I can’t take my eyes off Bowden. There’s something different about the way he carries himself tonight. The hardness of his face is so at odds with his usual jowly smiles and bumbling pleasantry.

“This is where lies are born. Lies people tell themselves, that maybe if they take this powder, they can be superhuman. They can feel amazing. They can forget their worries, and they’ll never stop feeling that way; the consequences will never catch up to them… their bodies won’t eat themselves alive for another hit.” I trail off, hatred bubbling on my tongue. “But karma always comes around. The lie always has empty promises. And thousands of people on the East Coast alone die every year thanks to those assholes down there, who think it’s all fine and dandy just as long as the plague they unleash doesn’t touch their little town too much.” That hatred turns into a lump in my throat. “Like the people they never see suffering don’t matter.

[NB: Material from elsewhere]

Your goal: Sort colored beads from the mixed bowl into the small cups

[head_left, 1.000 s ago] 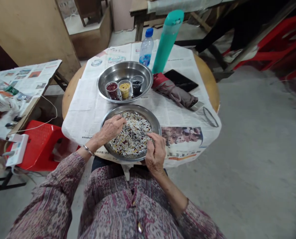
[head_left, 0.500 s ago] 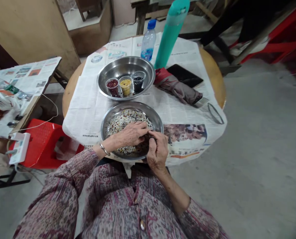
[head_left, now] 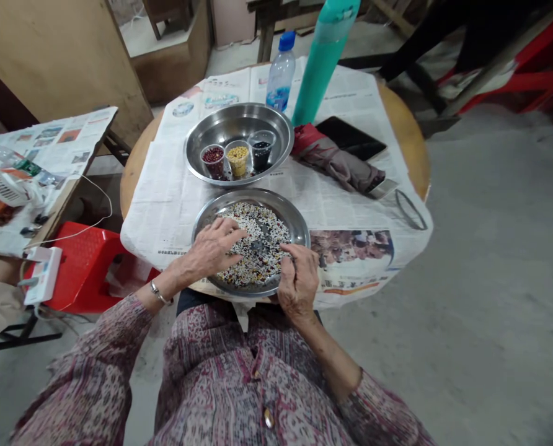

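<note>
A steel basin [head_left: 298, 218] near the table's front edge holds a spread of mixed grains [head_left: 258, 223], mostly white with yellow, dark red and black bits. Over its left part my left hand [head_left: 214, 248] hovers or rests with the fingers apart, holding nothing visible. My right hand [head_left: 299, 279] is at the right rim, fingers curled and thumb close to the index finger; anything between them is too small to make out. Behind, a second steel basin [head_left: 221, 124] contains clear cups of dark red beans [head_left: 212, 156], yellow kernels [head_left: 237, 156] and black beans [head_left: 260, 153].
Newspaper [head_left: 155, 192] covers the round table. A blue-capped bottle [head_left: 280, 77], a tall teal bottle [head_left: 323, 65], a folded umbrella [head_left: 339, 158] and a dark tablet-like object [head_left: 351, 139] stand or lie behind. At left are a red stool [head_left: 88, 266] and a power strip [head_left: 44, 275].
My left hand has moved left, away from my right hand, and its fingers have spread. More of the grains shows in the basin. My right hand has stayed at the right rim.
</note>
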The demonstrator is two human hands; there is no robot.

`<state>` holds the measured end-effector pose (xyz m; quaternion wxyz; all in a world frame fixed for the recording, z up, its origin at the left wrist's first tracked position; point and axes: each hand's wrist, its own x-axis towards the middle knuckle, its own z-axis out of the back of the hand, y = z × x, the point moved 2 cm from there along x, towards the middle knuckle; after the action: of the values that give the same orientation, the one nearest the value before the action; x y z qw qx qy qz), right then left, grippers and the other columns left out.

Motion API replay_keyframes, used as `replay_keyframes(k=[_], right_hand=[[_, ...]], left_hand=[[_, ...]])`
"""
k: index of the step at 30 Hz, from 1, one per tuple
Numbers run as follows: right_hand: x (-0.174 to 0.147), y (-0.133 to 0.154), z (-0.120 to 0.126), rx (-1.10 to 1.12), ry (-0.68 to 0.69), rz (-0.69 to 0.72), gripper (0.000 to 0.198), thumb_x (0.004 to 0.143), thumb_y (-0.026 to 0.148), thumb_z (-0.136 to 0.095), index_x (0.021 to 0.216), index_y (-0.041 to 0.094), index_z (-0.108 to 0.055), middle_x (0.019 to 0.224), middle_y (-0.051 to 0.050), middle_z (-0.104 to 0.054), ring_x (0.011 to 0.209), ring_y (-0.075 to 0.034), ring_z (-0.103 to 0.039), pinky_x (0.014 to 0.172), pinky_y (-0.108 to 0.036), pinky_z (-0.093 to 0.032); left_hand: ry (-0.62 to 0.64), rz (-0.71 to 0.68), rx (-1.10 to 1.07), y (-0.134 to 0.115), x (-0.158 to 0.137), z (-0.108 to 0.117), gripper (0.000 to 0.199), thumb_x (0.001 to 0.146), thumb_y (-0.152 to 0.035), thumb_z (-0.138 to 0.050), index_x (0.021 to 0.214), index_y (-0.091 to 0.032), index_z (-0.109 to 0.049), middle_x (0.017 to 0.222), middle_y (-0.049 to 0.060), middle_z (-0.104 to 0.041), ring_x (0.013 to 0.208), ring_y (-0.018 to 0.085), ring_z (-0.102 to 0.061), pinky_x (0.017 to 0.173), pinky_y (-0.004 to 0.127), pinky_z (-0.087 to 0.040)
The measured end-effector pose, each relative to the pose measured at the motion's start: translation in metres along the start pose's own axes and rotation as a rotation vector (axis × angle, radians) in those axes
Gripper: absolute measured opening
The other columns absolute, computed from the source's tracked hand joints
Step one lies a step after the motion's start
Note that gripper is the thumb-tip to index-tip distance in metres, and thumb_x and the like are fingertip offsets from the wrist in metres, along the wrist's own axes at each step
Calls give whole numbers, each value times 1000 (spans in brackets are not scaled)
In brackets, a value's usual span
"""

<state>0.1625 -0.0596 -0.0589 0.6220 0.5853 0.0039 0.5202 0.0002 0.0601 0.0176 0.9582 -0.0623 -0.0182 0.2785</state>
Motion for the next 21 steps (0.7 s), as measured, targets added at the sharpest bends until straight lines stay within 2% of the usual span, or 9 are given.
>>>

Like my brother didn’t matter.”

I can hear the moment it clicks for her.

The shudder of her breath, the noise in the back of her throat.

I can’t look at her—but I know she’s looking at me.

Her big blue eyes pull on me like she wants to help me when I don’t want to fucking feel better.

I want to hate.

I want raw and ugly and real.

I want this bloodlust fresh on my tongue until the day I demolish them.

“Micah,” she whispers, her voice full of a hurting sympathy I can’t stand when it tempts me to be weak, to fall into the comforting distractions of her softness and scent.

“Don’t,” I bite back bitterly. Rolf lets out a low whine and presses himself against my calf. “I don’t want to hear it. It won’t bring him back. All I want to hear is whether or not you’ll help me after seeing this. I know Xavier Arrendell is the final key. He’s what makes this possible. I just need to prove it.”

“We,” she answers with firm conviction. It rips through my grim focus, my fury, and forces me back to her. “We need to prove it.”

I stare at her.

She looks back at me with glassy eyes that seem like they could swallow the whole sky.

No matter what an anxious little thing she is, she has heart.

She has a spine.

More importantly, she has the strength to stare at me, determined and firm in her decision, even though she’s shaking and I don’t think it’s the cold.

This woman might be the key to everything.

And if I’m not careful, she could be my undoing.